_YOUR GOAL_
The response must consist of the lines below from the one with "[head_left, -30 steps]" through the one with "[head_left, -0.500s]", exactly as they appear and with both ends kept.

_STORED DATA_
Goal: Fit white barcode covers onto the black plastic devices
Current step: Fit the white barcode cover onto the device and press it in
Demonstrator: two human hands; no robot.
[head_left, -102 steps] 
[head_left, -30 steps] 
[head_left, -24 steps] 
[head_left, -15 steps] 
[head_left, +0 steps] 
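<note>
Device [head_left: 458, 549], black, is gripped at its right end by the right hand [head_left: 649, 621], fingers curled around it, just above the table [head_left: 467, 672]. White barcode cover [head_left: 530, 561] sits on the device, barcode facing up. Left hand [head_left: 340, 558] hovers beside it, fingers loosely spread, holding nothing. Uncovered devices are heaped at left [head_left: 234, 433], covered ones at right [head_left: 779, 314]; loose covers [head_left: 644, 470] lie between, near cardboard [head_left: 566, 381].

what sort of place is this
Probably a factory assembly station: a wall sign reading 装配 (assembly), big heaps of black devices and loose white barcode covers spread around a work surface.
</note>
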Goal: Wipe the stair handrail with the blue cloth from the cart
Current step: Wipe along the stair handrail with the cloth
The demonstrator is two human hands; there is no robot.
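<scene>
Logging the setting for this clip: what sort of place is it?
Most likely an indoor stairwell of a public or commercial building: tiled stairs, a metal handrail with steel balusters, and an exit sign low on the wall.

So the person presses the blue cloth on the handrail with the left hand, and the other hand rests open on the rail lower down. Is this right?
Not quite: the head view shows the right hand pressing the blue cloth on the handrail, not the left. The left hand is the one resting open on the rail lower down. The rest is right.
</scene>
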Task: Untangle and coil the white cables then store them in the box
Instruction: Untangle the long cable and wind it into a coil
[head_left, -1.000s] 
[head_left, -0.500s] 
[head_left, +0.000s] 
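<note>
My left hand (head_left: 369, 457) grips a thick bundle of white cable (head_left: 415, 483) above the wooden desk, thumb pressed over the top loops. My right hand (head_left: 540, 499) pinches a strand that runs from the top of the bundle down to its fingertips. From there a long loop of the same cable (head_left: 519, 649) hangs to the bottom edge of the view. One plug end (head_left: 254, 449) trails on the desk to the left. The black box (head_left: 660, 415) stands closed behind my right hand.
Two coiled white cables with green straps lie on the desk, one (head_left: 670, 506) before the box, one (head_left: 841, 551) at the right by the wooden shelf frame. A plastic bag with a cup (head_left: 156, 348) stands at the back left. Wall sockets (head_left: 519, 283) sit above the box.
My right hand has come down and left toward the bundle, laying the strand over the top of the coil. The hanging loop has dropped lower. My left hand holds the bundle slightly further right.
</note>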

_TASK OUTPUT_
[head_left, -30 steps] 
[head_left, -24 steps] 
[head_left, -15 steps] 
[head_left, +0 steps] 
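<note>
Device [head_left: 458, 549], black, is gripped at its right end by the right hand [head_left: 649, 621], fingers curled around it, just above the table [head_left: 467, 672]. White barcode cover [head_left: 530, 561] sits on the device, barcode facing up. Left hand [head_left: 340, 558] hovers beside it, fingers loosely spread, holding nothing. Uncovered devices are heaped at left [head_left: 234, 433], covered ones at right [head_left: 779, 314]; loose covers [head_left: 644, 470] lie between, near cardboard [head_left: 566, 381].

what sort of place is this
Probably a factory assembly station: a wall sign reading 装配 (assembly), big heaps of black devices and loose white barcode covers spread around a work surface.
</note>
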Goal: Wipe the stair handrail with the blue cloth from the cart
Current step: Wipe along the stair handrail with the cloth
The demonstrator is two human hands; there is no robot.
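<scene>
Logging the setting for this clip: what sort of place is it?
Most likely an indoor stairwell of a public or commercial building: tiled stairs, a metal handrail with steel balusters, and an exit sign low on the wall.

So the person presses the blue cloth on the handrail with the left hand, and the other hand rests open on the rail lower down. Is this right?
Not quite: the head view shows the right hand pressing the blue cloth on the handrail, not the left. The left hand is the one resting open on the rail lower down. The rest is right.
</scene>
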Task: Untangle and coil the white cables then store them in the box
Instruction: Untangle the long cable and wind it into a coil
[head_left, -1.000s] 
[head_left, -0.500s] 

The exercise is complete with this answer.